From the data below, copy exactly the lines that lie between the one holding "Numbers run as" and the one holding "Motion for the", including both, and nothing more.

......

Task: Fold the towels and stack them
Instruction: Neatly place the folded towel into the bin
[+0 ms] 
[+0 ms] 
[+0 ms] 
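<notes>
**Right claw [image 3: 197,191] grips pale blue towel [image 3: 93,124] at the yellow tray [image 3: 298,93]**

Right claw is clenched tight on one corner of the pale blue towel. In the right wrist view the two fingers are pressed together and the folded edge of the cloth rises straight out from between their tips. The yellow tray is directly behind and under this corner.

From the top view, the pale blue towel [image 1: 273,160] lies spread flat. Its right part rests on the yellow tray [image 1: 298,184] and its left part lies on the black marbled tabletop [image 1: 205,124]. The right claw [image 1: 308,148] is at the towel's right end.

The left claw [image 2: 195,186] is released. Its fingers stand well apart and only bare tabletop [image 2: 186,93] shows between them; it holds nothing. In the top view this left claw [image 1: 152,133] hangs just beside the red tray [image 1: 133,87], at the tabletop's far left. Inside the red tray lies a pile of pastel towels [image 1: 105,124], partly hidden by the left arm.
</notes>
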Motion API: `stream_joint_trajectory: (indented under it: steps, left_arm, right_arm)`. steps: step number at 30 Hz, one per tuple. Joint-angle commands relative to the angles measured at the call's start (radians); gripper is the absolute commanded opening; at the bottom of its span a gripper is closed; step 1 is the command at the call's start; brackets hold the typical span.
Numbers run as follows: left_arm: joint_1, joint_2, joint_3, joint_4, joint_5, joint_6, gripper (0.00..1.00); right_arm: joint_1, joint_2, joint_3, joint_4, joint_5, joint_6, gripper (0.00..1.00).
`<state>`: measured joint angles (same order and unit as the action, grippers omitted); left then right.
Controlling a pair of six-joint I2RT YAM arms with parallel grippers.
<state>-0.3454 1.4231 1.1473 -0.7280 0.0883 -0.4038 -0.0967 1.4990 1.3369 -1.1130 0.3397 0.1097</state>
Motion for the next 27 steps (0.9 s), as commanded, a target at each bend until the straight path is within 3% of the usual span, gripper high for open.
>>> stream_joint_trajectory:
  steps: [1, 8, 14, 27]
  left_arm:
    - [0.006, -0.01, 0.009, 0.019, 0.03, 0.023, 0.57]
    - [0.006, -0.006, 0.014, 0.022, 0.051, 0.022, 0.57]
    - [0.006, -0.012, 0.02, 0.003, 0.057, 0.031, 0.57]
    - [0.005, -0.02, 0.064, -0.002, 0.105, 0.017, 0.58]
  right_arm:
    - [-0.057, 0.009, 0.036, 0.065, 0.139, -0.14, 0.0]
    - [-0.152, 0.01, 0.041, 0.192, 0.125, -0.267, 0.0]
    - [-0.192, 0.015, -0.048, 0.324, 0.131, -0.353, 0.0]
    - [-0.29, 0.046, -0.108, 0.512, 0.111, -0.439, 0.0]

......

OUTPUT FOR THIS TASK:
Numbers run as follows: left_arm: joint_1, joint_2, joint_3, joint_4, joint_5, joint_6, gripper (0.00..1.00); right_arm: joint_1, joint_2, joint_3, joint_4, joint_5, joint_6, gripper (0.00..1.00).
`<state>`: measured joint angles (same order and unit as the action, grippers omitted); left then right.
Controlling a pair of six-joint I2RT YAM arms with parallel grippers.
<state>-0.3454 1.4231 1.1473 -0.7280 0.0883 -0.4038 -0.0967 1.4990 1.3369 -1.1130 0.3397 0.1097</state>
Motion for the next 27 steps (0.9 s), as commanded, a target at each bend until the straight path is within 3% of the usual span, gripper high for open.

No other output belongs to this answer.